BRIEF: Set down each line of the data below exactly.

SOURCE MATERIAL:
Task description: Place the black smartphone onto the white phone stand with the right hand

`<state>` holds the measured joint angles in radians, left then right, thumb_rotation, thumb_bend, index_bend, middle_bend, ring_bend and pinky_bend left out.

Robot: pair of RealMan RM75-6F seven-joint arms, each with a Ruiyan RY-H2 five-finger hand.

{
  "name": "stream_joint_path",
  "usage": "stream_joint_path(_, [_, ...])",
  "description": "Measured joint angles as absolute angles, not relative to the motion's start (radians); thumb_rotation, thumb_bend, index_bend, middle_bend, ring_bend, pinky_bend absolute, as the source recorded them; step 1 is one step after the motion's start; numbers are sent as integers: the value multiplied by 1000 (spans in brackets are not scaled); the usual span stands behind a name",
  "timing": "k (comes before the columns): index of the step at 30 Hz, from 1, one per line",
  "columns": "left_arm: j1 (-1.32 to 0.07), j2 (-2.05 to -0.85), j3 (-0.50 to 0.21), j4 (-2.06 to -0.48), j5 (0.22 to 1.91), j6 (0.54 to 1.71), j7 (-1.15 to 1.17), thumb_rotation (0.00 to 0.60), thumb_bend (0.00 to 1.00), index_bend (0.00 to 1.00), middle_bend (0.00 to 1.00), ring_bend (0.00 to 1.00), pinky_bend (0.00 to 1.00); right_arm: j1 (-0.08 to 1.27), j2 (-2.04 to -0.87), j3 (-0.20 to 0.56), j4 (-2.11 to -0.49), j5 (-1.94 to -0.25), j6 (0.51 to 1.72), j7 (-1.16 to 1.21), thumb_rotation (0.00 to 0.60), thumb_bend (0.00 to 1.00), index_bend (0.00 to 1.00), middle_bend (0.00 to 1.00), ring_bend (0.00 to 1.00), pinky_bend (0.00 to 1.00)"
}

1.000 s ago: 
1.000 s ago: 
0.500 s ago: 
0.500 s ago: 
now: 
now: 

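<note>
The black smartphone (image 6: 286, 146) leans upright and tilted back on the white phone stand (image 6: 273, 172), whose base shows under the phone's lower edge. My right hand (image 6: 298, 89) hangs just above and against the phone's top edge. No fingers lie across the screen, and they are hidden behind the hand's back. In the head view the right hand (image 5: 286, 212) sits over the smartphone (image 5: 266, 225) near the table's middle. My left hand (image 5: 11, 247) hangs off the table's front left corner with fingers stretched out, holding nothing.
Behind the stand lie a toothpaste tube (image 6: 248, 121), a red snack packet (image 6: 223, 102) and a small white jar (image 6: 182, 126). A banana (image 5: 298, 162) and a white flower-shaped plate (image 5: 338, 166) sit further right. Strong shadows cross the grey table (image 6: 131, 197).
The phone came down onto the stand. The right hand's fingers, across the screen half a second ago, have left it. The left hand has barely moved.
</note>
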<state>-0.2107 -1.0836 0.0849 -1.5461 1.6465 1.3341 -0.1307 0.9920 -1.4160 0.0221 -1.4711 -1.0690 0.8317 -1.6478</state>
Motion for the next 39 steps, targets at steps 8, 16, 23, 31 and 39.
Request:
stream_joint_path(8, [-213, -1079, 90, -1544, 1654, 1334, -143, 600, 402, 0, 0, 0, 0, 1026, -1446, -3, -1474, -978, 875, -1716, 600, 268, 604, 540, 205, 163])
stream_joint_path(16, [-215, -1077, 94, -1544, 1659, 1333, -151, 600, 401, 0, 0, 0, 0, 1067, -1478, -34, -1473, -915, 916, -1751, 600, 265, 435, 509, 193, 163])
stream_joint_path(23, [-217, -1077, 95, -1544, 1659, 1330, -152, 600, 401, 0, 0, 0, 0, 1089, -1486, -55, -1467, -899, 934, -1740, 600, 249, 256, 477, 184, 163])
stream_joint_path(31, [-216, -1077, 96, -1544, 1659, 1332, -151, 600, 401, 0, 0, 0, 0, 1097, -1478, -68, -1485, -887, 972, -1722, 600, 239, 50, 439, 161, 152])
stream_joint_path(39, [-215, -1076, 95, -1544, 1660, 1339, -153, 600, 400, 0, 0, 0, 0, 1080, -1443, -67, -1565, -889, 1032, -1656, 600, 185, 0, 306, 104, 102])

RESPONSE BOX:
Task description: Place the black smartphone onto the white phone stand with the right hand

`<state>` holds the measured joint angles in radians, left then right, thumb_rotation, thumb_bend, index_bend, middle_bend, ring_bend and pinky_bend left out.

Robot: pair of RealMan RM75-6F seven-joint arms, each with a Ruiyan RY-H2 five-finger hand.

{
  "name": "stream_joint_path",
  "usage": "stream_joint_path(_, [_, ...])",
  "description": "Measured joint angles as absolute angles, not relative to the motion's start (radians); thumb_rotation, thumb_bend, index_bend, middle_bend, ring_bend, pinky_bend absolute, as the source recorded them; step 1 is one step after the motion's start; numbers are sent as integers: the value multiplied by 1000 (spans in brackets are not scaled); the usual span stands behind a name",
  "timing": "k (comes before the columns): index of the step at 30 Hz, from 1, one per line",
  "columns": "left_arm: j1 (-1.32 to 0.07), j2 (-2.05 to -0.85), j3 (-0.50 to 0.21), j4 (-2.06 to -0.48), j5 (0.22 to 1.91), j6 (0.54 to 1.71), j7 (-1.15 to 1.17), thumb_rotation (0.00 to 0.60), thumb_bend (0.00 to 1.00), index_bend (0.00 to 1.00), middle_bend (0.00 to 1.00), ring_bend (0.00 to 1.00), pinky_bend (0.00 to 1.00); right_arm: j1 (-0.08 to 1.27), j2 (-2.04 to -0.87), j3 (-0.20 to 0.56), j4 (-2.11 to -0.49), j5 (-1.94 to -0.25), j6 (0.51 to 1.72), j7 (-1.16 to 1.21), thumb_rotation (0.00 to 0.60), thumb_bend (0.00 to 1.00), index_bend (0.00 to 1.00), middle_bend (0.00 to 1.00), ring_bend (0.00 to 1.00), pinky_bend (0.00 to 1.00)"
}

1.000 s ago: 
1.000 s ago: 
0.500 s ago: 
0.500 s ago: 
now: 
now: 

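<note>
The black smartphone (image 6: 286, 146) leans upright and tilted back on the white phone stand (image 6: 273, 172), whose base shows under the phone's lower edge. My right hand (image 6: 298, 89) hangs just above and against the phone's top edge. No fingers lie across the screen, and they are hidden behind the hand's back. In the head view the right hand (image 5: 286, 212) sits over the smartphone (image 5: 266, 225) near the table's middle. My left hand (image 5: 11, 247) hangs off the table's front left corner with fingers stretched out, holding nothing.
Behind the stand lie a toothpaste tube (image 6: 248, 121), a red snack packet (image 6: 223, 102) and a small white jar (image 6: 182, 126). A banana (image 5: 298, 162) and a white flower-shaped plate (image 5: 338, 166) sit further right. Strong shadows cross the grey table (image 6: 131, 197).
The phone came down onto the stand. The right hand's fingers, across the screen half a second ago, have left it. The left hand has barely moved.
</note>
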<state>-0.2107 -1.0836 0.0849 -1.5461 1.6465 1.3341 -0.1307 0.9920 -1.4160 0.0221 -1.4711 -1.0690 0.8317 -1.6478</state>
Motion for the next 39 steps, targets at steps 8, 16, 23, 31 and 39.
Request:
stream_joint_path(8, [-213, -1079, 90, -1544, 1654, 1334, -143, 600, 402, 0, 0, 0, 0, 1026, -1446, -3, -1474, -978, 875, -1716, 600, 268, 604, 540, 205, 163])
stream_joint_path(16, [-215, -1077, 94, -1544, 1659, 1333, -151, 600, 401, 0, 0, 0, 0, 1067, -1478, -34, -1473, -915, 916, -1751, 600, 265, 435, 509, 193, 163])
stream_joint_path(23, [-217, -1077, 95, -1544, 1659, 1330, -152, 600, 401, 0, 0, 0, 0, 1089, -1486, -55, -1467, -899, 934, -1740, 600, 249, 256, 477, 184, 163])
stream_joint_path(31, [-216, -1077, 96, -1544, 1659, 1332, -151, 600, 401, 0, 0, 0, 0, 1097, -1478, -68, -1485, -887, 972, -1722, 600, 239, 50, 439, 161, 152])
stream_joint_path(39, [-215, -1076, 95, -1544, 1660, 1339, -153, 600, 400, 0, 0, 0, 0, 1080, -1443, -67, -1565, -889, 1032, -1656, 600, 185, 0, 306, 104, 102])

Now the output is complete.